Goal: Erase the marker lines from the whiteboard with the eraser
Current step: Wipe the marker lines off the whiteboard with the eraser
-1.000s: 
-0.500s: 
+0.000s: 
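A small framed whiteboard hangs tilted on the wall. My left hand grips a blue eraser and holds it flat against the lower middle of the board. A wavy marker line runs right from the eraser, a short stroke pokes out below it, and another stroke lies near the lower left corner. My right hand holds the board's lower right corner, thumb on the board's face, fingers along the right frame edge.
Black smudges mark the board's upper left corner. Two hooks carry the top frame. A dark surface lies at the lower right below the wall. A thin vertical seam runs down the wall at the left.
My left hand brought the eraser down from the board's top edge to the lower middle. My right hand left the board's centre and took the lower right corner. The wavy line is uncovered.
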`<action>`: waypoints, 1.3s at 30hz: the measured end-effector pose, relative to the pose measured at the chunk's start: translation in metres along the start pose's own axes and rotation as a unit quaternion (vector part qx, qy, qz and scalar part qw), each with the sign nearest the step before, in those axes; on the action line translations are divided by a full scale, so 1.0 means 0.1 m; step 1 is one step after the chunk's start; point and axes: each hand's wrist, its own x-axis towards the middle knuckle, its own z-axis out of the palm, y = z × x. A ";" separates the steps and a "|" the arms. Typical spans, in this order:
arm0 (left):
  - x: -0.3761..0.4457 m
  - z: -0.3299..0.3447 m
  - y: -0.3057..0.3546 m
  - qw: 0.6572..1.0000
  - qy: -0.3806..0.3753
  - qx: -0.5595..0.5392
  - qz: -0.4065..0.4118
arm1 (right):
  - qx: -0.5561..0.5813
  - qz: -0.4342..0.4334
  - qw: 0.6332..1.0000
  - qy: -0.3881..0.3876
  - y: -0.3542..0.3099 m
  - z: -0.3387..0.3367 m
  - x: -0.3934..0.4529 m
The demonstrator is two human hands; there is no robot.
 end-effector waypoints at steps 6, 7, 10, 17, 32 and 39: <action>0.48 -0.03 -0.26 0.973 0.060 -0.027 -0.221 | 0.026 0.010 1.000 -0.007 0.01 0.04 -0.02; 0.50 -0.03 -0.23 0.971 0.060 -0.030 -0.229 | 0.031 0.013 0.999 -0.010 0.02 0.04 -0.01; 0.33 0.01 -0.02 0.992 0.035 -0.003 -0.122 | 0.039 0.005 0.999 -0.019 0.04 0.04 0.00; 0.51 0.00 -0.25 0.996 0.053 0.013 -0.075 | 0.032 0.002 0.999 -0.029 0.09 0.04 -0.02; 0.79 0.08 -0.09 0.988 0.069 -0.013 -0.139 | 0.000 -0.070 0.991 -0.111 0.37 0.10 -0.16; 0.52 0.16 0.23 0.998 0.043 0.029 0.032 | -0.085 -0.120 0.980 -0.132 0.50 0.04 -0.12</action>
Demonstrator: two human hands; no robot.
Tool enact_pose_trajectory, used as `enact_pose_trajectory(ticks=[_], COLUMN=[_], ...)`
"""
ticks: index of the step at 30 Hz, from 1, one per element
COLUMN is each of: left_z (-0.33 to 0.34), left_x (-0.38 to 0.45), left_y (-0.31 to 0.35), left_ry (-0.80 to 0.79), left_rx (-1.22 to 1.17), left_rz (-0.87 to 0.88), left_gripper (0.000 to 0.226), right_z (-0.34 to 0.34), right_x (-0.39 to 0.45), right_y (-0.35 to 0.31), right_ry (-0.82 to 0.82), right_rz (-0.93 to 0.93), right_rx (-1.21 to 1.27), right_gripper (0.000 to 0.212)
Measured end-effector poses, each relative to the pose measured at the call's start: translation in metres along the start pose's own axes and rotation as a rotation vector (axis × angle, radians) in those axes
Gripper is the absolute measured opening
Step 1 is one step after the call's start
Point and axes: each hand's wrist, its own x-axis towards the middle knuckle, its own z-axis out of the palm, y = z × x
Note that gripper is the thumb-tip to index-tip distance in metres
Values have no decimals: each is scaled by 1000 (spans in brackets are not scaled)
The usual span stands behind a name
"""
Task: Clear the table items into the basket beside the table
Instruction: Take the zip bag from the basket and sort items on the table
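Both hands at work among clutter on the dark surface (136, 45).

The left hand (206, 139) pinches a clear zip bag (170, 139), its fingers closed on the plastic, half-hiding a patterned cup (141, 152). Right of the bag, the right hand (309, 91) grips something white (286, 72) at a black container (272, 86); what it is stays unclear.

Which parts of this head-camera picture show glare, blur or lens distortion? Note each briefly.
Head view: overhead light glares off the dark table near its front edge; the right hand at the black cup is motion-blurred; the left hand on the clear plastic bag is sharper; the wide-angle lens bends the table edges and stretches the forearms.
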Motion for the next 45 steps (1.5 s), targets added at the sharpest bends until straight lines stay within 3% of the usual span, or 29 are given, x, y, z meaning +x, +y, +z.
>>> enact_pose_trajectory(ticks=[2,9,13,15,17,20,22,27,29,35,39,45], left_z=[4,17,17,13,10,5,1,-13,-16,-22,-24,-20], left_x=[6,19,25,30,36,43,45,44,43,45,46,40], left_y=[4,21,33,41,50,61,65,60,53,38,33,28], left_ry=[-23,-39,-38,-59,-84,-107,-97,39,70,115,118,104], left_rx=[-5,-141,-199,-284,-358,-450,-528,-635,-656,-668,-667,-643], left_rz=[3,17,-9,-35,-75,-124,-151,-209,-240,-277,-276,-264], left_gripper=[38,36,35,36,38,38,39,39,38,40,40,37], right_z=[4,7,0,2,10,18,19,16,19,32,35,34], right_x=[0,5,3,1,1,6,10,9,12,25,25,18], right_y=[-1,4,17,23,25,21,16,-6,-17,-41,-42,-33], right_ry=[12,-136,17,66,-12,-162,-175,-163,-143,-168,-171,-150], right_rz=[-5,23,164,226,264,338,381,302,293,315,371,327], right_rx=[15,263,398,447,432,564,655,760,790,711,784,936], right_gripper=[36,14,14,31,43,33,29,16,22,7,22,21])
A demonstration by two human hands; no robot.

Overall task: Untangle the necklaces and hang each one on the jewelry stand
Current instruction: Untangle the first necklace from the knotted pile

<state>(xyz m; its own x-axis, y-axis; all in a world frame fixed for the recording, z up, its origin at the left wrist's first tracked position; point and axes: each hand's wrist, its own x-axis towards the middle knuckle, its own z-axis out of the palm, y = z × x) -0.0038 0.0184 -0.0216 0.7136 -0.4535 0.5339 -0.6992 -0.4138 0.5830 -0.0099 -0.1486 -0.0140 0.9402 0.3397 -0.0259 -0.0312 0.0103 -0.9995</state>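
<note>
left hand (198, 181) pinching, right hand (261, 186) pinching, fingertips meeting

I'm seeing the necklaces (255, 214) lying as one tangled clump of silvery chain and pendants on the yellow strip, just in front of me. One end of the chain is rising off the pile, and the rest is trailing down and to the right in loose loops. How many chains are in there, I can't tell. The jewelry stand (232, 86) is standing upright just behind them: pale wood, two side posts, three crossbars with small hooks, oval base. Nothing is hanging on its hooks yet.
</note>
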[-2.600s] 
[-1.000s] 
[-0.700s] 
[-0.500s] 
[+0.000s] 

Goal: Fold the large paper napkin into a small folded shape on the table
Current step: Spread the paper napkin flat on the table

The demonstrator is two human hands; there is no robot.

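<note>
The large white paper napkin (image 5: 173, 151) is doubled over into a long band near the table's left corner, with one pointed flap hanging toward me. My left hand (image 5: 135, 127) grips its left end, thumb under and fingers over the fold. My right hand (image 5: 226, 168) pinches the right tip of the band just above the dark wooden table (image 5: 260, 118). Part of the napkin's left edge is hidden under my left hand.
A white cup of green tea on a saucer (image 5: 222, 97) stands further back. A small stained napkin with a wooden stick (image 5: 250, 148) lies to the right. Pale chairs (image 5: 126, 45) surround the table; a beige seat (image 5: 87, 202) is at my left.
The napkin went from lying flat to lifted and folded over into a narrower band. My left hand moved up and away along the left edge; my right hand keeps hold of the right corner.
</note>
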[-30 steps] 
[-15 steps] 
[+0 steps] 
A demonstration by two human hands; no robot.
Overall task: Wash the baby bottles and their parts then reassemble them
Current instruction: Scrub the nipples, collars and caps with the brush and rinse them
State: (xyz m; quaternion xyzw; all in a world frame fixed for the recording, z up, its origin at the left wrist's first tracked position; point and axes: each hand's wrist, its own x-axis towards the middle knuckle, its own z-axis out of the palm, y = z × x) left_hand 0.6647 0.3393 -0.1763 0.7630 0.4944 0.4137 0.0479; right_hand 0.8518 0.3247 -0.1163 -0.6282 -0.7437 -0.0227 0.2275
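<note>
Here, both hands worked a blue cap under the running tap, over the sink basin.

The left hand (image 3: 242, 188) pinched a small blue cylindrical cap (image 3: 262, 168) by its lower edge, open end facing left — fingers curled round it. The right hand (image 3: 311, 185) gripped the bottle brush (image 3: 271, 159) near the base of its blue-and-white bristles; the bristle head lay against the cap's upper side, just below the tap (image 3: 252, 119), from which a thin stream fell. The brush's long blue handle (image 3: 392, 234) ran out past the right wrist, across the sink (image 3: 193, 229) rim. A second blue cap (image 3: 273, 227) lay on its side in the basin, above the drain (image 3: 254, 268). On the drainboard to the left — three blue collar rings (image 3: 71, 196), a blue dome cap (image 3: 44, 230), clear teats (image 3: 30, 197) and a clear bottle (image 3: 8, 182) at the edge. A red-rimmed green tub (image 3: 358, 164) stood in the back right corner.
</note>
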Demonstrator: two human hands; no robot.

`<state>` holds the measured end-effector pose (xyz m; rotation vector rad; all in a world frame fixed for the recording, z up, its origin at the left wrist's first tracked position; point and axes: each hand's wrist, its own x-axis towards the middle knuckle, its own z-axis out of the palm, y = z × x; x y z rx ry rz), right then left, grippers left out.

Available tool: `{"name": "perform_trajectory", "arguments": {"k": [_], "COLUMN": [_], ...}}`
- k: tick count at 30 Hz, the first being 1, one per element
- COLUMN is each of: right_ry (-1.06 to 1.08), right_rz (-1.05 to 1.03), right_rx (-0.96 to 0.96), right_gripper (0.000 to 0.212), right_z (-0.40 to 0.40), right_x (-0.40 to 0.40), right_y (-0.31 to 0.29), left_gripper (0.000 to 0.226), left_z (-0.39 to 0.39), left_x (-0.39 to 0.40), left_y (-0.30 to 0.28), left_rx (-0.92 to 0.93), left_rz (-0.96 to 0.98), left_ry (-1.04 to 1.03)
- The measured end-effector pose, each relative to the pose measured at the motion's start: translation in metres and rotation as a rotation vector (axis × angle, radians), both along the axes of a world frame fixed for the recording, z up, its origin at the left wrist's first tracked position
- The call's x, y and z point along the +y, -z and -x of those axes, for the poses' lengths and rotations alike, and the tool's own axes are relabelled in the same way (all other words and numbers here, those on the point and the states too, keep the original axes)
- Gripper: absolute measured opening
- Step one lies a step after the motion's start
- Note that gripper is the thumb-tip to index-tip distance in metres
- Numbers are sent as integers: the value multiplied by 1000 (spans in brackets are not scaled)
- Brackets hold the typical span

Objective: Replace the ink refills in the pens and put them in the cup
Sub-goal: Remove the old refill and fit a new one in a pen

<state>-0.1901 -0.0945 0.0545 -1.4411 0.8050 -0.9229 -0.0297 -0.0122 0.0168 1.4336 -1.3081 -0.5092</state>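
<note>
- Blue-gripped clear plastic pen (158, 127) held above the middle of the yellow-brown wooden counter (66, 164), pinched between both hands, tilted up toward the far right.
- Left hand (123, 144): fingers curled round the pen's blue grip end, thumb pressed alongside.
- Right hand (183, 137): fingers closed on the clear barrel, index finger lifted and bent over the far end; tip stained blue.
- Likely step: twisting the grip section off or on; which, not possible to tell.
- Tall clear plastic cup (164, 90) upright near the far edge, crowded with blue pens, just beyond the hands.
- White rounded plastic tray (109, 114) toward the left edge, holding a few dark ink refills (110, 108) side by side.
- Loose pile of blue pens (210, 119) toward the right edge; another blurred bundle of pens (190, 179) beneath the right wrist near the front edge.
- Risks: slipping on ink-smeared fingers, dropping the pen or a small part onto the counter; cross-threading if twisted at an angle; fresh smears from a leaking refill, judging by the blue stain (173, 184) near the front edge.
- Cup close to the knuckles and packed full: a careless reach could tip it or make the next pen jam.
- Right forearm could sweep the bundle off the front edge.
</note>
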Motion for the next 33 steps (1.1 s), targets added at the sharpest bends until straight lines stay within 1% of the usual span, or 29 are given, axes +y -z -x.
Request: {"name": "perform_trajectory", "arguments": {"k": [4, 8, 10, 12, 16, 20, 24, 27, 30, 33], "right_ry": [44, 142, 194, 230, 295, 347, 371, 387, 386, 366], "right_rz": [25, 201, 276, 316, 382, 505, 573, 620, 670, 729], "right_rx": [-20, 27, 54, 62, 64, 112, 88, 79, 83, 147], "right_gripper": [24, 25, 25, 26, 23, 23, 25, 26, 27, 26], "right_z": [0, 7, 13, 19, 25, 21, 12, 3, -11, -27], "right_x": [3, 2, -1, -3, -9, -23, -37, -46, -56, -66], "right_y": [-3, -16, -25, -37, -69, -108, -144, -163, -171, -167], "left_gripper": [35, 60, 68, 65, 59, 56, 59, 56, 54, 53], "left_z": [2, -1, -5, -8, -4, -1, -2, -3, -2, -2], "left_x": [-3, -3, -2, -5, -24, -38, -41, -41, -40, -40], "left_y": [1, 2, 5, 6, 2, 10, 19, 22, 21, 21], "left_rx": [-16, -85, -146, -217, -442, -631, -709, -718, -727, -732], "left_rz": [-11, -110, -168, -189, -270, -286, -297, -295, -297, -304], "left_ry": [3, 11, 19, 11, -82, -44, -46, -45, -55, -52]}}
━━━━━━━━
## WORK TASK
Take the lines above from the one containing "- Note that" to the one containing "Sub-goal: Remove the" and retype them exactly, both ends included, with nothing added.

## TASK RESULT
- Note that gripper is the thumb-tip to index-tip distance in metres
- Numbers are sent as integers: the value multiplied by 1000 (spans in brackets are not scaled)
- Brackets hold the typical span

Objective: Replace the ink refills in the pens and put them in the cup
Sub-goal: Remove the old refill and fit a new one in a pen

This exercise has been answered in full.